» **EXERCISE**:
Take each line of the entries below that contains "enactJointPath" and copy it.

[Collected data]
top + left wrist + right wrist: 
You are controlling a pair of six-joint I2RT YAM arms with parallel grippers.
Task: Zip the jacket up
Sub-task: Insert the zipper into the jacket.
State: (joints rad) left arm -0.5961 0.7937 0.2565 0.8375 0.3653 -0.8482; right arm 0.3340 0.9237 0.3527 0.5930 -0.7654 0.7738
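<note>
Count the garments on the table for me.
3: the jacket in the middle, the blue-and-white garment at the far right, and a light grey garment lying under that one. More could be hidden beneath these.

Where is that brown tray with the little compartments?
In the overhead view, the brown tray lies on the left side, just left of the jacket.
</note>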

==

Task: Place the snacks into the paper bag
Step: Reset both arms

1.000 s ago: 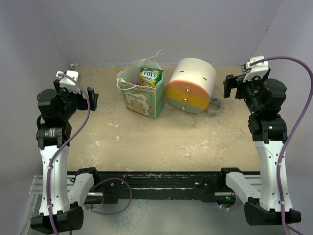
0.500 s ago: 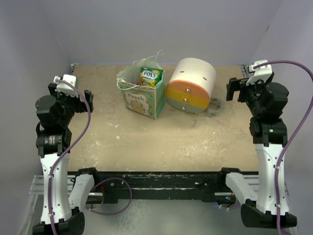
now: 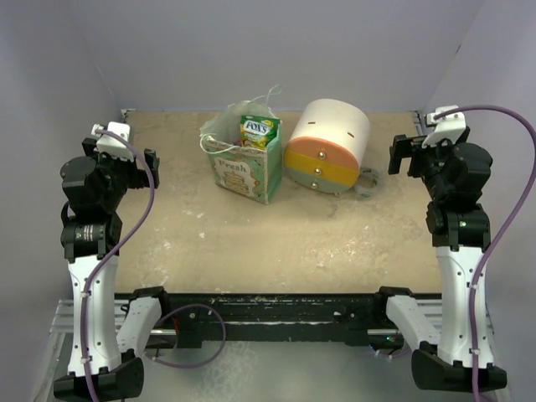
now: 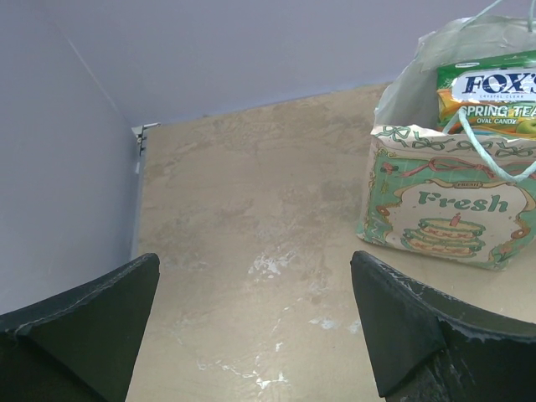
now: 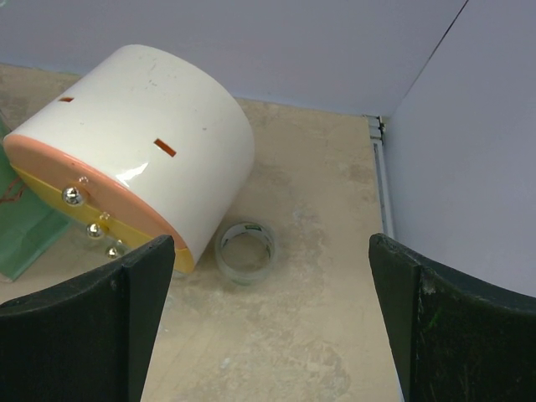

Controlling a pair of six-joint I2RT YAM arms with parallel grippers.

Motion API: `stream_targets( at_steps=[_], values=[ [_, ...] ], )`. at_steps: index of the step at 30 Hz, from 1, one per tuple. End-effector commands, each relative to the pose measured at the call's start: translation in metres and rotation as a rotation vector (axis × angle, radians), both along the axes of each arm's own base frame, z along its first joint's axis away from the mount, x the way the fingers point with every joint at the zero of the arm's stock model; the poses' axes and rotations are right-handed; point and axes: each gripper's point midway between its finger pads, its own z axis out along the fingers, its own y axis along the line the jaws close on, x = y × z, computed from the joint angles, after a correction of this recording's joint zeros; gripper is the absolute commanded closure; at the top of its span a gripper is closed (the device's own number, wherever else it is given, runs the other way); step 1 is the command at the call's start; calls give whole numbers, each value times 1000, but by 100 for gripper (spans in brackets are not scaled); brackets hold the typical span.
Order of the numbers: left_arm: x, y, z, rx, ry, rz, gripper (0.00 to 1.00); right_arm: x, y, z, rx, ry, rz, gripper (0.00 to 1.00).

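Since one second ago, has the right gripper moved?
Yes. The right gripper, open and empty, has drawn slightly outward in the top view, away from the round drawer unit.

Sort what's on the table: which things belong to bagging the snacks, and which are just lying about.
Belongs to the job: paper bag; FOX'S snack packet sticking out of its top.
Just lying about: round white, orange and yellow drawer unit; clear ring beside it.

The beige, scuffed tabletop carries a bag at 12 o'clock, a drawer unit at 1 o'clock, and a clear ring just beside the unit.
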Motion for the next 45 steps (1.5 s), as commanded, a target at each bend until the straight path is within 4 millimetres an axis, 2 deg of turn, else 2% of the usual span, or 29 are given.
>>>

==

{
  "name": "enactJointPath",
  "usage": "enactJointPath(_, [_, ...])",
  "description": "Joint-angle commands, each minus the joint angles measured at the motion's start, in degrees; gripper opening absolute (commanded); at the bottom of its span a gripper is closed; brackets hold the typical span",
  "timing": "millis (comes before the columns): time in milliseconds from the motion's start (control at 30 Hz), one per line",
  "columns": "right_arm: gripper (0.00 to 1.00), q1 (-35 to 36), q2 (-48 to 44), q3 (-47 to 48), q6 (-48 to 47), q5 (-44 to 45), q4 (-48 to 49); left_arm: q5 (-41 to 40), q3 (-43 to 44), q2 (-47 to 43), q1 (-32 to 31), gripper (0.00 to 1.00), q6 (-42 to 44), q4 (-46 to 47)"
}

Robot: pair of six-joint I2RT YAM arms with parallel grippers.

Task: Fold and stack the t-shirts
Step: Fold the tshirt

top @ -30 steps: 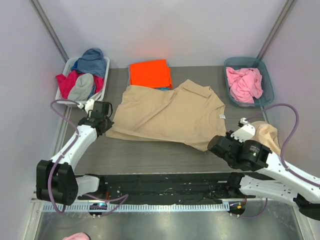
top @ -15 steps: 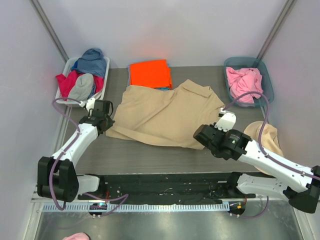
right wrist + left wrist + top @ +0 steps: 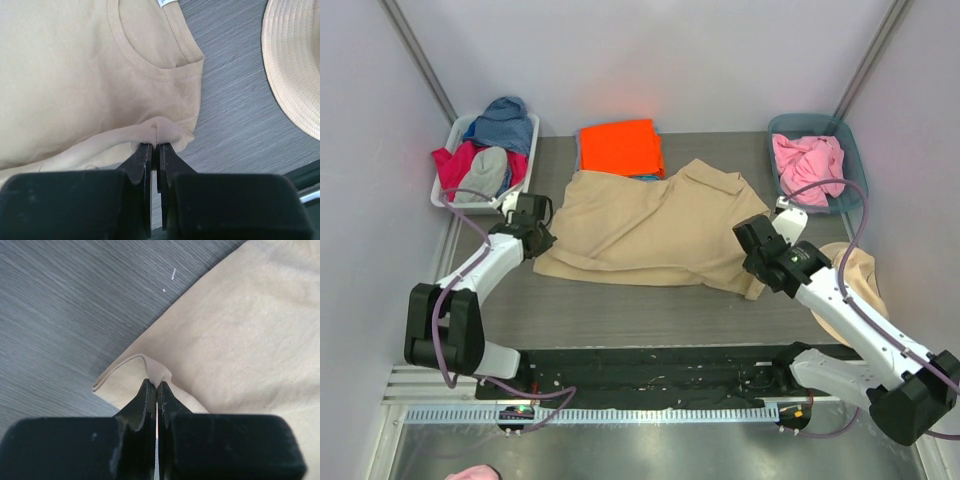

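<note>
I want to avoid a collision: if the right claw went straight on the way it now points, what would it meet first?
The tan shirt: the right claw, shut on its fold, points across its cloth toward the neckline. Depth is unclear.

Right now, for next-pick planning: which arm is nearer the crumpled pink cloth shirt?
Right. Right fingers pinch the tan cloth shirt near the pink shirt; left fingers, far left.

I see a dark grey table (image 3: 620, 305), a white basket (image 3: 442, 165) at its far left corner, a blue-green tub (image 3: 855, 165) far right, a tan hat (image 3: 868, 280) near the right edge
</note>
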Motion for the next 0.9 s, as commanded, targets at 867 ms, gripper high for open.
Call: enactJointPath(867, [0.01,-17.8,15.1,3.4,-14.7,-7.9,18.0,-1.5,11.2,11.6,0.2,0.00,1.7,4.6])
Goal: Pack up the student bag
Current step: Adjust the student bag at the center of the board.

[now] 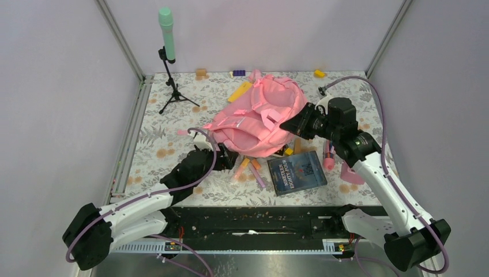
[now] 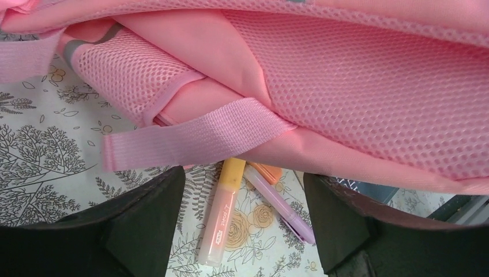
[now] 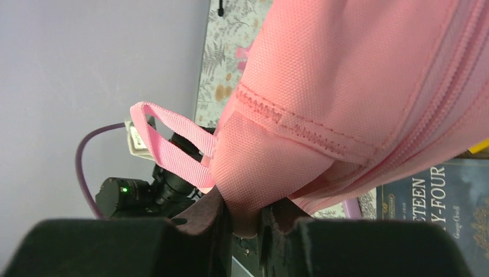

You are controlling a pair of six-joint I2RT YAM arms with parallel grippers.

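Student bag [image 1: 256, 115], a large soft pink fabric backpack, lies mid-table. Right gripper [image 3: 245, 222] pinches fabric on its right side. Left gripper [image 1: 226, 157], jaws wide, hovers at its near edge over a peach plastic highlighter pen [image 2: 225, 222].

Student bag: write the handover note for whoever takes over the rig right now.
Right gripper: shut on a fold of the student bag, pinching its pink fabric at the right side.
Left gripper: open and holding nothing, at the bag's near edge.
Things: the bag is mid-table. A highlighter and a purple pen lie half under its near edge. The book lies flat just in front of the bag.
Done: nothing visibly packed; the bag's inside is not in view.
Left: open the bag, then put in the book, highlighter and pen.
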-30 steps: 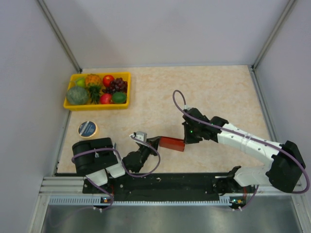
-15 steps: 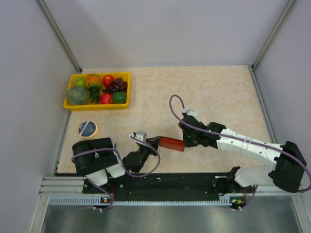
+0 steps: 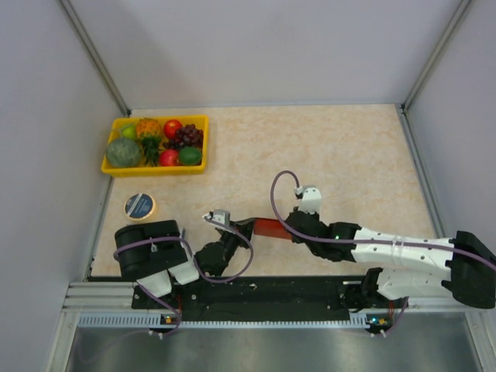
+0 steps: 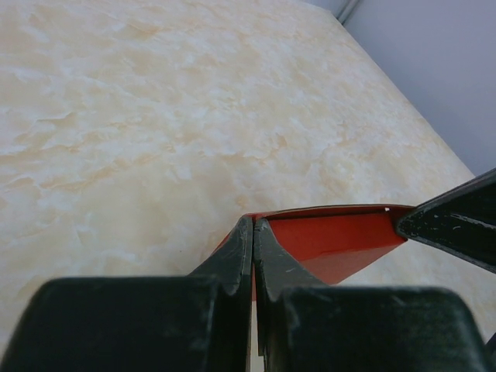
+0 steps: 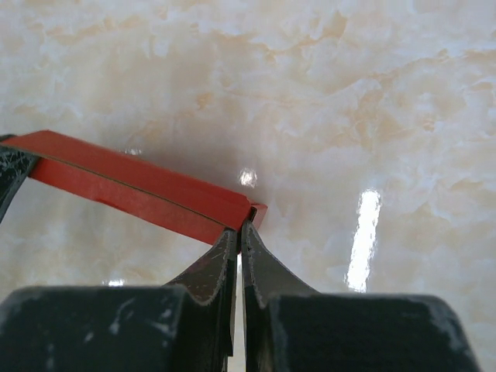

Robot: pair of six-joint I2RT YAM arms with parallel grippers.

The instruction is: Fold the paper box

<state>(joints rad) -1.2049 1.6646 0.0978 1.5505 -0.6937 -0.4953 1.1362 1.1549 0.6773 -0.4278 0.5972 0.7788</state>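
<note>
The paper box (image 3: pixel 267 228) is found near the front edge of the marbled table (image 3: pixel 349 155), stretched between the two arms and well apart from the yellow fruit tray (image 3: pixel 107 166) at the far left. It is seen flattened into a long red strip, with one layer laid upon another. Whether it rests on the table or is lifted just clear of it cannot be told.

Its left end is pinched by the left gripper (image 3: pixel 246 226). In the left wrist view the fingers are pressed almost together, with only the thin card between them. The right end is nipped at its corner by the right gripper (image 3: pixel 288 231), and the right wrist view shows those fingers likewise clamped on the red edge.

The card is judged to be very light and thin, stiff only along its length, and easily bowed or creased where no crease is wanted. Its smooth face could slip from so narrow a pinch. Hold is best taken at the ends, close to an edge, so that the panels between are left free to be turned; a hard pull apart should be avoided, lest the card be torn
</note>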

» **SOLUTION TO THIS PROBLEM**:
  "name": "enactJointPath",
  "usage": "enactJointPath(_, [_, ...])",
Call: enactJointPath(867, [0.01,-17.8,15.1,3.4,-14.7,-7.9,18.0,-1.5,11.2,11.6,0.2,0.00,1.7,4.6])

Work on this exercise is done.